'''
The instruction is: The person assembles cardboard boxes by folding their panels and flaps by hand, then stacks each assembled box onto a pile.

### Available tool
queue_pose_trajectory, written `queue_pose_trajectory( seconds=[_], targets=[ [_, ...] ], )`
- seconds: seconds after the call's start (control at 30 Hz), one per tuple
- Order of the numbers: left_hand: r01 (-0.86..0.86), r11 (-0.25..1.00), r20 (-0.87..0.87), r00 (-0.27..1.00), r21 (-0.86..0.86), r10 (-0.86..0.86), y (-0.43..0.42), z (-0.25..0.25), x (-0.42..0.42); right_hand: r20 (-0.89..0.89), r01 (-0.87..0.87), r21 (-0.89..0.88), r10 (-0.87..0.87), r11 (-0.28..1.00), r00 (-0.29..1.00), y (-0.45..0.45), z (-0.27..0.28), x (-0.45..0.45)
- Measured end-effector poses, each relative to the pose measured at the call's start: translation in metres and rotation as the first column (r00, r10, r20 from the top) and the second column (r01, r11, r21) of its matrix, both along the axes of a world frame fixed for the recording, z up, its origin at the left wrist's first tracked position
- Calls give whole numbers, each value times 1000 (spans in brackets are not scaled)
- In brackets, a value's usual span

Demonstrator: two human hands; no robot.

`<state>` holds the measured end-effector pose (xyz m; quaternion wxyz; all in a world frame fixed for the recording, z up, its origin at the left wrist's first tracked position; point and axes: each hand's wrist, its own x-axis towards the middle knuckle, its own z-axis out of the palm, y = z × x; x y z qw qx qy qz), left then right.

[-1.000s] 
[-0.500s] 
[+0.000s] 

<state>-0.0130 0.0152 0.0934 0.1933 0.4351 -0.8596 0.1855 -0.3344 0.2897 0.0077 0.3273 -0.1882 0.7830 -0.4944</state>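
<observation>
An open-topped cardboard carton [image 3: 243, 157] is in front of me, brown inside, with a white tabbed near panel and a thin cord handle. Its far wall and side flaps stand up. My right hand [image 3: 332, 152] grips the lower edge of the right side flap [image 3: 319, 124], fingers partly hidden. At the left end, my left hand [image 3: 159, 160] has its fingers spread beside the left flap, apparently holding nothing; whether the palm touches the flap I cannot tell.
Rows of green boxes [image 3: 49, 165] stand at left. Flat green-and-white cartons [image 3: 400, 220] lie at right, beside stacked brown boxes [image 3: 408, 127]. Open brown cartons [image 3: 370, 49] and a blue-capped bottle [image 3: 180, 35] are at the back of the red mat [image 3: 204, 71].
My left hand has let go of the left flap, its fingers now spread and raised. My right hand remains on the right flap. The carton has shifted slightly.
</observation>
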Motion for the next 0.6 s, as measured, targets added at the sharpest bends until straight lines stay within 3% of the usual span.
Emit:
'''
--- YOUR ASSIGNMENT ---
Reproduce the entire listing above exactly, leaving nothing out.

--- TASK ANSWER ---
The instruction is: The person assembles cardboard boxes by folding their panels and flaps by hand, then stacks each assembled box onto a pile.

### Available tool
queue_pose_trajectory, written `queue_pose_trajectory( seconds=[_], targets=[ [_, ...] ], )`
- seconds: seconds after the call's start (control at 30 Hz), one per tuple
- Order of the numbers: left_hand: r01 (-0.86..0.86), r11 (-0.25..1.00), r20 (-0.87..0.87), r00 (-0.27..1.00), r21 (-0.86..0.86), r10 (-0.86..0.86), y (-0.43..0.42), z (-0.25..0.25), x (-0.42..0.42); right_hand: r20 (-0.89..0.89), r01 (-0.87..0.87), r21 (-0.89..0.88), r10 (-0.87..0.87), r11 (-0.28..1.00), r00 (-0.29..1.00), y (-0.45..0.45), z (-0.27..0.28), x (-0.45..0.45)
- Measured end-effector poses, each relative to the pose measured at the call's start: translation in metres and rotation as the first column (r00, r10, r20 from the top) and the second column (r01, r11, r21) of its matrix, both along the axes of a world frame fixed for the recording, z up, its origin at the left wrist's first tracked position
- Calls give whole numbers, each value times 1000 (spans in brackets are not scaled)
- In brackets, a value's usual span

Demonstrator: two human hands; no robot.

`<state>` holds the measured end-effector pose (xyz m; quaternion wxyz; all in a world frame fixed for the recording, z up, its origin at the left wrist's first tracked position; point and axes: each hand's wrist, its own x-axis towards the middle knuckle, its own z-axis out of the palm, y = z × x; x y z qw qx qy qz), left then right.

[-1.000s] 
[-0.500s] 
[+0.000s] 

<state>-0.0130 0.0152 0.0934 0.1933 0.4351 -0.8596 0.1855 -0.3344 0.2897 0.0077 0.3273 -0.1882 0.7830 -0.4944</state>
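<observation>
An open-topped cardboard carton [image 3: 243, 157] is in front of me, brown inside, with a white tabbed near panel and a thin cord handle. Its far wall and side flaps stand up. My right hand [image 3: 332, 152] grips the lower edge of the right side flap [image 3: 319, 124], fingers partly hidden. At the left end, my left hand [image 3: 159, 160] has its fingers spread beside the left flap, apparently holding nothing; whether the palm touches the flap I cannot tell.
Rows of green boxes [image 3: 49, 165] stand at left. Flat green-and-white cartons [image 3: 400, 220] lie at right, beside stacked brown boxes [image 3: 408, 127]. Open brown cartons [image 3: 370, 49] and a blue-capped bottle [image 3: 180, 35] are at the back of the red mat [image 3: 204, 71].
My left hand has let go of the left flap, its fingers now spread and raised. My right hand remains on the right flap. The carton has shifted slightly.
</observation>
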Motion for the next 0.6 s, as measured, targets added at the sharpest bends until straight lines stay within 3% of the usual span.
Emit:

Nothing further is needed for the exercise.